The Book of Magical Concoctions has six thousand eight hundred and ten words and this was the most difficult to remit, for it was a work of mystery and hidden things.

The Book of Songs and The Book of Creation and Destruction were not worked under my hand, but they are well constituted and will not perish. The Book of Tribulation was beaten under my eye and there are the books in The Great Book of The Sons of Fire which are not of my workmanship. I helped in part where the words were marked out and I struck them.

The Book of Secret Lore and The Book of Decrees are joined into The Great Book of The Sons of Fire and they, too, are enabled to last forever.

The metal is as our masters desired, made cunningly by the secret methods of our tribe and it will never perish. The marks are cut so that when seen to the right of the light they stand out clearly.

The bookboxes are of twinmetal founded with strength and turned with great heat, so that there is no joint where the ends come together. When closed and sealed water cannot enter.

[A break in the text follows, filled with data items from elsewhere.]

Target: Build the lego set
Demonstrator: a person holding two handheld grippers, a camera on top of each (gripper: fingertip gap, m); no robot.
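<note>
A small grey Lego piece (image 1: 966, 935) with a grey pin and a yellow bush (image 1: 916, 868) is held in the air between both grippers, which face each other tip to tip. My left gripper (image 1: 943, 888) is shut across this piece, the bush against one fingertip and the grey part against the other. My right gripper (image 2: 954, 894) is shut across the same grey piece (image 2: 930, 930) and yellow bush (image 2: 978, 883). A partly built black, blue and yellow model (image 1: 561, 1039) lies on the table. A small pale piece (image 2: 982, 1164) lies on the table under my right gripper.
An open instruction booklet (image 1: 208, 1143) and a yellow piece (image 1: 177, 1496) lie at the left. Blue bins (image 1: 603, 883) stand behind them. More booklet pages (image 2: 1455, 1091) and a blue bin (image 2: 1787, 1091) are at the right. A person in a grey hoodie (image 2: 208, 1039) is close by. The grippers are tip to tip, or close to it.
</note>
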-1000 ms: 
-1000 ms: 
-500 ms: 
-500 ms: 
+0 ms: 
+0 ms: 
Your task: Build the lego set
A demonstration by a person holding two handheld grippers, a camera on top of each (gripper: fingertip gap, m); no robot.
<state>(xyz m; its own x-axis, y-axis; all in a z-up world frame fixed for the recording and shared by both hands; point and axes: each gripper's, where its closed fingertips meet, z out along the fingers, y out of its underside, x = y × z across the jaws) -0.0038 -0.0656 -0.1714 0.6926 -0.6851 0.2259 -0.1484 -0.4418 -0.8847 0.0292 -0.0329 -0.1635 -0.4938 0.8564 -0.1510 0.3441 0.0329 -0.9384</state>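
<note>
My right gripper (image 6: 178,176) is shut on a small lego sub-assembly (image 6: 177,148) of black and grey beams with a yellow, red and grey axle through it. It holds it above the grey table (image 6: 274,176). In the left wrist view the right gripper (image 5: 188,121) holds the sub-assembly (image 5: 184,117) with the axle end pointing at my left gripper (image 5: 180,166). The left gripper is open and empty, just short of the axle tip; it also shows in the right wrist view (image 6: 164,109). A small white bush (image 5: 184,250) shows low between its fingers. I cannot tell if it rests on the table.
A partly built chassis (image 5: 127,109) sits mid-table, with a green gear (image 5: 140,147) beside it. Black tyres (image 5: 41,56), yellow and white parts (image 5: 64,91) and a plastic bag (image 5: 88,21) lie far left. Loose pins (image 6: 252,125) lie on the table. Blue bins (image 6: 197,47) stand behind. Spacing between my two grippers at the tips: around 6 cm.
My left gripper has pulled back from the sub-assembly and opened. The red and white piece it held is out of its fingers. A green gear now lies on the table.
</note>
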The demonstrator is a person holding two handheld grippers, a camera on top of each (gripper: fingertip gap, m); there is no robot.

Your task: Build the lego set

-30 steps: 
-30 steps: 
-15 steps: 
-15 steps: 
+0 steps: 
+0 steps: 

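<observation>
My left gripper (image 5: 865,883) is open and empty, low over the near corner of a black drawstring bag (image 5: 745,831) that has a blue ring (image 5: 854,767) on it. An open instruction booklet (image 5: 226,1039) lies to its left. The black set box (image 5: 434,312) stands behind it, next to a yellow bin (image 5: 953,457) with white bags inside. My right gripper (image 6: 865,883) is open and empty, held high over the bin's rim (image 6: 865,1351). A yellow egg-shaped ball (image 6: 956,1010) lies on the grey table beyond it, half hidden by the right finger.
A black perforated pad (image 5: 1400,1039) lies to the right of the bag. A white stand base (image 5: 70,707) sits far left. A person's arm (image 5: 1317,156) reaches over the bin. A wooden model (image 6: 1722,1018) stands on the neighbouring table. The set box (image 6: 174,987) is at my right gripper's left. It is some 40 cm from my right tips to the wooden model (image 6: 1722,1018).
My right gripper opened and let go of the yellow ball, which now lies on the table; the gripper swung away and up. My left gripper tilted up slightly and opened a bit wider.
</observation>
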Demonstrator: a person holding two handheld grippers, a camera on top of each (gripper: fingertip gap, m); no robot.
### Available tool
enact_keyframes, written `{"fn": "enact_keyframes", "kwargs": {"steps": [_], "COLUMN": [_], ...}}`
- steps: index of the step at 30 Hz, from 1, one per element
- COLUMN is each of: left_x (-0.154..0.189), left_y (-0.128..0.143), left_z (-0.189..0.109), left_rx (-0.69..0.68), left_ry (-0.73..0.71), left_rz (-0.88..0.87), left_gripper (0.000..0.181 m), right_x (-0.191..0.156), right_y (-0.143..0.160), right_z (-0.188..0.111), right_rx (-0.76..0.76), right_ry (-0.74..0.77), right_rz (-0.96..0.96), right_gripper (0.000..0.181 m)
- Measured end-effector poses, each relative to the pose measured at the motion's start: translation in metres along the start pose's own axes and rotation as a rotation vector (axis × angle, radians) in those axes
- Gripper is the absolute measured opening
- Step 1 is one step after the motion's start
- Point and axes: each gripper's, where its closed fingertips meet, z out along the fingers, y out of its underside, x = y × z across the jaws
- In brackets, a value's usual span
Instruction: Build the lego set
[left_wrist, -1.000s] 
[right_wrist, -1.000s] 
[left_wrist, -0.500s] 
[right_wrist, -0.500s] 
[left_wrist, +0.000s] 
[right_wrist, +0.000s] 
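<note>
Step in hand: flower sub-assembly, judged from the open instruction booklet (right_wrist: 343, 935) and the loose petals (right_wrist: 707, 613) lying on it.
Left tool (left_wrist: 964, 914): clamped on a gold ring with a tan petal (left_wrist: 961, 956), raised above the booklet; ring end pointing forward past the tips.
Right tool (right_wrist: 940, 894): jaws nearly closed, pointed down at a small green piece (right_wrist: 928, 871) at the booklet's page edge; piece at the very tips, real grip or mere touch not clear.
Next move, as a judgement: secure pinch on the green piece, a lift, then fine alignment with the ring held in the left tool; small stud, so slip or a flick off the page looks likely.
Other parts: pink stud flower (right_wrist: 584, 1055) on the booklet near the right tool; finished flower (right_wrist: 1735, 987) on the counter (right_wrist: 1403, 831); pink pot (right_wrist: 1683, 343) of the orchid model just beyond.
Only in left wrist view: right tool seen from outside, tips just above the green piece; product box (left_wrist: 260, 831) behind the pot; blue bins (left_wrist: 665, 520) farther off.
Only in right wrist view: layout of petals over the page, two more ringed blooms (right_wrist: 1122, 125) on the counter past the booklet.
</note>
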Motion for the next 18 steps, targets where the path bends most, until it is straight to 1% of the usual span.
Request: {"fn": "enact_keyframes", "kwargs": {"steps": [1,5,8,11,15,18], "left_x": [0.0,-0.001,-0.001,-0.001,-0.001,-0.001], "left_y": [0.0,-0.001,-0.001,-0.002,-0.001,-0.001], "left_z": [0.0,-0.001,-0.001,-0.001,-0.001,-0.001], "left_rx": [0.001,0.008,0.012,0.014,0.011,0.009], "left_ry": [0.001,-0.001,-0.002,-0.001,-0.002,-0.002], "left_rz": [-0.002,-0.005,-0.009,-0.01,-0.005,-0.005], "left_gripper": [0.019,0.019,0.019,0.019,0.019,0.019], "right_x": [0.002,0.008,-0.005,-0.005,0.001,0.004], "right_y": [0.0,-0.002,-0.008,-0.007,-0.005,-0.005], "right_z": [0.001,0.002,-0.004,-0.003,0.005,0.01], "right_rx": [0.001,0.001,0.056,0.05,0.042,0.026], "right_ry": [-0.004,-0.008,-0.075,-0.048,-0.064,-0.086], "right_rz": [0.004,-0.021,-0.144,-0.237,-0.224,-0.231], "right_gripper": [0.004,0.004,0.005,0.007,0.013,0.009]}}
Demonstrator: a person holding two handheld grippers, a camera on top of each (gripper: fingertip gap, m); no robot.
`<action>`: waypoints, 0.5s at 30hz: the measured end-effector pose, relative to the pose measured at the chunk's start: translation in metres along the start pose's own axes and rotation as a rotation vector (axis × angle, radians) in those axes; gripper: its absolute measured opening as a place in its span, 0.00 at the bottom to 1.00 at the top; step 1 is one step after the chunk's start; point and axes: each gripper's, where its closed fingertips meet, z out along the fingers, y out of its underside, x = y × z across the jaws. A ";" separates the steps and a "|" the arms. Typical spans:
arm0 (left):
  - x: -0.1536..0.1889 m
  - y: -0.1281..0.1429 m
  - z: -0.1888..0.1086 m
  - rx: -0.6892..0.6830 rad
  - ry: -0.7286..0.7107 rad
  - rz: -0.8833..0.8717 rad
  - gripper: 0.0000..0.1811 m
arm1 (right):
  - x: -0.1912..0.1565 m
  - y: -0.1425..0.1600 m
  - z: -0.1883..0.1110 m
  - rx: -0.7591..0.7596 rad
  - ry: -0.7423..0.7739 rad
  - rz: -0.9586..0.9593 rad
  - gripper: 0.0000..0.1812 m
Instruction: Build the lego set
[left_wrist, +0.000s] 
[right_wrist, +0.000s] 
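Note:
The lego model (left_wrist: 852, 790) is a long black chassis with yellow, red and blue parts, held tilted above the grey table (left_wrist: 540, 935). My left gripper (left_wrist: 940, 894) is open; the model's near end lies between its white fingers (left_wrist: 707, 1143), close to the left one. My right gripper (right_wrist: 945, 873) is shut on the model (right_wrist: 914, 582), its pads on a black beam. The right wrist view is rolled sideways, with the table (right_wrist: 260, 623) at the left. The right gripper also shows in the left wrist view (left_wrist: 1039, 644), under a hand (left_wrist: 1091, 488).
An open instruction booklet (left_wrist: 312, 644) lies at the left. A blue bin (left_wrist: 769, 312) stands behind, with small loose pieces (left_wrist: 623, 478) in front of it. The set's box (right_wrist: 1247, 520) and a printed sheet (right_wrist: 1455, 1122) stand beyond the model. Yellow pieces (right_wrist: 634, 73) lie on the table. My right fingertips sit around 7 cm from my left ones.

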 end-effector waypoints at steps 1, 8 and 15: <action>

When you read these things in times ahead, think of us who made the metal so imperishable and cut the words on it with such care and heavy labour, using such skill that in the years of rest they have not been eaten off.

Observe its brightness and wonder, for it will never tarnish.

We are the sons of The Sons of Fire, men so called because fire was necessary to their metalworking. Today we name our sons over the fire and forge, as they did, and each one of us belongs to the same fire.

Read carefully the sacred words which are written and may they be a lodemark to a greater life.

I, Efantiglan, and my father, attended to the making of these books and their covering containers. 

Those who mixed the metal and worked it by forging and those who cut upon it are members of our tribe, and it is well made and will last forever.

Malgwin recorded these books before they were consigned to the future and the name by which they were called is The Living Book For The Living'.